30 Years, in 12 Months: Our Profiles of Impact series showcases just 12 moments out of many that have made our work both meaningful and impactful. But how did we get there? Each month in 2017, we go behind the scenes to interview the people who were “there”, and illustrate how progress through communications is possible every day.

Today, we know that stress is a key, chronic problem affecting the physical and emotional health of our nation. But 10 years ago, that revelation was still unfolding. It needed to be studied, processed and unpacked in ways we could understand and do something about.

From this need, the Stress in America™ survey was born.

In 2006, the American Psychological Association teamed with Vanguard and Harris Interactive to launch this comprehensive survey to assess the levels, sources and impact of stress nationwide. Part of APA’s Mind/Body Health Campaign, Stress in America™ has identified dominant sources of stress and offered concrete steps for reducing stress and developing healthy ways to cope.

The role of psychologists in addressing and improving mental health can be difficult for the public to understand. Research, case studies, and other concrete examples of how these professionals promote individual behavior change is essential. The Stress in America™ survey provides a basis for an annual conversation about how psychologists can encourage healthy coping behaviors, no matter the source of stress.

“Together with Vanguard, we identified stress as an entry point for APA to address Mind/Body Health issues,” says Luana Bossolo, Associate Executive Director for APA’s Practice Communications Office. “That approach has been well received by the media and public. As a result, the survey helped to address issues various issues related to the nation’s lifestyle and behavior, and the value that psychologists can offer toward improving the health and wellness of Americans.”

The survey not only measures attitudes and perceptions of stress among the public, but also provides insight into the causes of stress and how it impacts life, health, relationships and work.

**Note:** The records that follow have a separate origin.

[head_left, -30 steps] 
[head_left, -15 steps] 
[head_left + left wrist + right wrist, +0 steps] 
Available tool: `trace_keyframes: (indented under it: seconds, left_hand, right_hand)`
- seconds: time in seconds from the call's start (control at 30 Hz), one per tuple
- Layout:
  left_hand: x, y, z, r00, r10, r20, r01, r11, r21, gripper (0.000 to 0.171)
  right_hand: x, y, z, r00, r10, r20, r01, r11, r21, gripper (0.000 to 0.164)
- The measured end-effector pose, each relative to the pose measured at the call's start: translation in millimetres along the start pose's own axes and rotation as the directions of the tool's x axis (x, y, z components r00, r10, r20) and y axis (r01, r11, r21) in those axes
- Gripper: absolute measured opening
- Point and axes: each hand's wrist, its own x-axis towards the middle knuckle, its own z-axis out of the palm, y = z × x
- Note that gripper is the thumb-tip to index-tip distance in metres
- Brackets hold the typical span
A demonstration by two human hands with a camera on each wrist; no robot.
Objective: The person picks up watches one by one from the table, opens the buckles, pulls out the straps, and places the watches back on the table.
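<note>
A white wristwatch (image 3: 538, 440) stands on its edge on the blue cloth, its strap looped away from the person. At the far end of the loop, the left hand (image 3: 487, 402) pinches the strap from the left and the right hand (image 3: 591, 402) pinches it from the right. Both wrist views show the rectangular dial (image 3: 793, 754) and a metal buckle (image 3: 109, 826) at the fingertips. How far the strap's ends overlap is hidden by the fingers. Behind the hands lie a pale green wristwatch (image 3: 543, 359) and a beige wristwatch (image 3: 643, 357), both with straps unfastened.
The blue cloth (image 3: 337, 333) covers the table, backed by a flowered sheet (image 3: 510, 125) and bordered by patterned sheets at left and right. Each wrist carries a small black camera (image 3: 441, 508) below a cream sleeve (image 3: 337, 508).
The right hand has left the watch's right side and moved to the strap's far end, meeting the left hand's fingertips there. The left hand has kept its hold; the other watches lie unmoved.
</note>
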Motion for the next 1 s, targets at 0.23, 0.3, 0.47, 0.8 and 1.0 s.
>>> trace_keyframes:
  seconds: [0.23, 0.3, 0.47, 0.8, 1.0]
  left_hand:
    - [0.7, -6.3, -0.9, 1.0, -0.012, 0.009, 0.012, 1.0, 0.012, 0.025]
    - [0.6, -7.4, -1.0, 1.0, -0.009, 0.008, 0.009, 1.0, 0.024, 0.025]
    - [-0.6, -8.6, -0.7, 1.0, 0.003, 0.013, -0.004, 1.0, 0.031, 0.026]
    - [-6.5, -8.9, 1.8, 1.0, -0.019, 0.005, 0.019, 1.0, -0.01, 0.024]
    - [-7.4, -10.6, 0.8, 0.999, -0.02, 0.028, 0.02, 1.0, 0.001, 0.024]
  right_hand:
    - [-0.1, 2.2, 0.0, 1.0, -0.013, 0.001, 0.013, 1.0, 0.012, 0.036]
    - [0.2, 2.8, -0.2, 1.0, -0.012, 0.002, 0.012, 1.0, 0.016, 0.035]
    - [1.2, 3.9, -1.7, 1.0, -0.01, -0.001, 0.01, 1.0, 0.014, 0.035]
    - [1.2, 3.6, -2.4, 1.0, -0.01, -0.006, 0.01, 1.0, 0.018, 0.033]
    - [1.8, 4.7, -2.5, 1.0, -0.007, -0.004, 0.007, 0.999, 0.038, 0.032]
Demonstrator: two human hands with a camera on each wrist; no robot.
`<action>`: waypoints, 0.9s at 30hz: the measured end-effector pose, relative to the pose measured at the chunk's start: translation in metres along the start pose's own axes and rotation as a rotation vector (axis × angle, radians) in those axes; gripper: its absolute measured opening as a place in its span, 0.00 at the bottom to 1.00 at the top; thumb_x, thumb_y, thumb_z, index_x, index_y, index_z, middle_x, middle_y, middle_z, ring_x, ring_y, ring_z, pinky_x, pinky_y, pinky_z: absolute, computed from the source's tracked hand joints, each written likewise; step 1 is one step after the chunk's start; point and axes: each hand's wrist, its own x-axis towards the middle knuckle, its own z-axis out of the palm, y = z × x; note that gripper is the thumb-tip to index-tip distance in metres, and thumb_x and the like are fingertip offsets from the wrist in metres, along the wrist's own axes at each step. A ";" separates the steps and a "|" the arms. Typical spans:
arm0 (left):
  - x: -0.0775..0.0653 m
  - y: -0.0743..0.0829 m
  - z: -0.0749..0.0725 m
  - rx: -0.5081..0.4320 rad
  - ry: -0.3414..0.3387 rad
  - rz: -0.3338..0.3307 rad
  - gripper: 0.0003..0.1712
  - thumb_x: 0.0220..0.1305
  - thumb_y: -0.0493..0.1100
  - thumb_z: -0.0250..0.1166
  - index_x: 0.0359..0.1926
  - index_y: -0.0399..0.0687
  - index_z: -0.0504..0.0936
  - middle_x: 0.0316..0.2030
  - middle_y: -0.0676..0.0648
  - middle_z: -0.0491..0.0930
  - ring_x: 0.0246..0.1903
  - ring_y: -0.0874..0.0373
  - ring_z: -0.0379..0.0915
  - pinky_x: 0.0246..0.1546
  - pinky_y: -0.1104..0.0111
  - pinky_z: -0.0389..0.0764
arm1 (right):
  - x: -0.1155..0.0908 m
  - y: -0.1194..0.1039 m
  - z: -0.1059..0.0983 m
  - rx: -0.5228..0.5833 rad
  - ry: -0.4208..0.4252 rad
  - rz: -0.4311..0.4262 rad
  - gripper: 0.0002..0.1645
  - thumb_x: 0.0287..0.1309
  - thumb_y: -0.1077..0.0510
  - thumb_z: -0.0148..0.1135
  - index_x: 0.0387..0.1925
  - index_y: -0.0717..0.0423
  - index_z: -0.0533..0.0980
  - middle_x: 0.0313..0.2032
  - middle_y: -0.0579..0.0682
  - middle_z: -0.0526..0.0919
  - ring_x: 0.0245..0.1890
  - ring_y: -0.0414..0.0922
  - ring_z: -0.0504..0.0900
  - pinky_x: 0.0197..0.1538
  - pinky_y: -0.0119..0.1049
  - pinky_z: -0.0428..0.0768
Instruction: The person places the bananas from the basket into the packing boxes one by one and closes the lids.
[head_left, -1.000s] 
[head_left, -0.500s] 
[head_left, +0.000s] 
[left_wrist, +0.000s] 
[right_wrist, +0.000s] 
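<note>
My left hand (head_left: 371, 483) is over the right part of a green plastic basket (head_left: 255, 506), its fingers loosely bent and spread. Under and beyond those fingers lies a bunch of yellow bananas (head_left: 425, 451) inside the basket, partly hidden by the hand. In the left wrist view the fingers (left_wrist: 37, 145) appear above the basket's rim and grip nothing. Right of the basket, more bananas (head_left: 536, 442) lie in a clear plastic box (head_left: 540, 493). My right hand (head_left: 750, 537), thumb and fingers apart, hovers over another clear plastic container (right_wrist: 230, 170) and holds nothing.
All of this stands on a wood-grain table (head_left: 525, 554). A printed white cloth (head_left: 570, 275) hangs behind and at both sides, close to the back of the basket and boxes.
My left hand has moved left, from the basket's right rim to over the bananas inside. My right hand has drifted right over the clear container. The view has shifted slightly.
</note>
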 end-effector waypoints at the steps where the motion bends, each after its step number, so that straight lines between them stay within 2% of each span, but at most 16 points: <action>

Over the past 11 years, the survey has covered a wide range of issues, from finances to generational pressures, discrimination to parenting.

As stress is a topic that everyone can relate to, media and academic attention to the survey has grown exponentially, with reporters contacting both APA and Vanguard months in advance to get a preview of the survey topic and release date. Some of the nation’s most high-profile and widely viewed media outlets have covered the survey, such as USA Today; NBC Nightly News; CBS This Morning; CNBC; CNN; Forbes; The Huffington Post; TIME; and U.S. News & World Report. And universities are using the survey as part of their curricula in communication, psychology and other fields.

Survey coverage has also moved beyond the month of release to a year-long conversation with reporters about stress, its sources and ways to cope. When Stress in America results for 2016 were received in late September, the data revealed a compelling finding — a majority of Americans were significantly stressed about the presidential election.

Knowing that this data would resonate with the media in the midst of a controversial and deeply divisive election, Vanguard and APA created a 2-page mini report in November 2016 with accompanying infographics, along with a press release to explain the election-related stress findings. This preview data release about election stress generated more than 4,000 media placements.

Overall, Stress in America™ has opened the door for APA and its member psychologists to discuss stress as a serious health problem, the connection between stress and chronic illness, and the importance of behavioral changes to realize a healthy mind and body.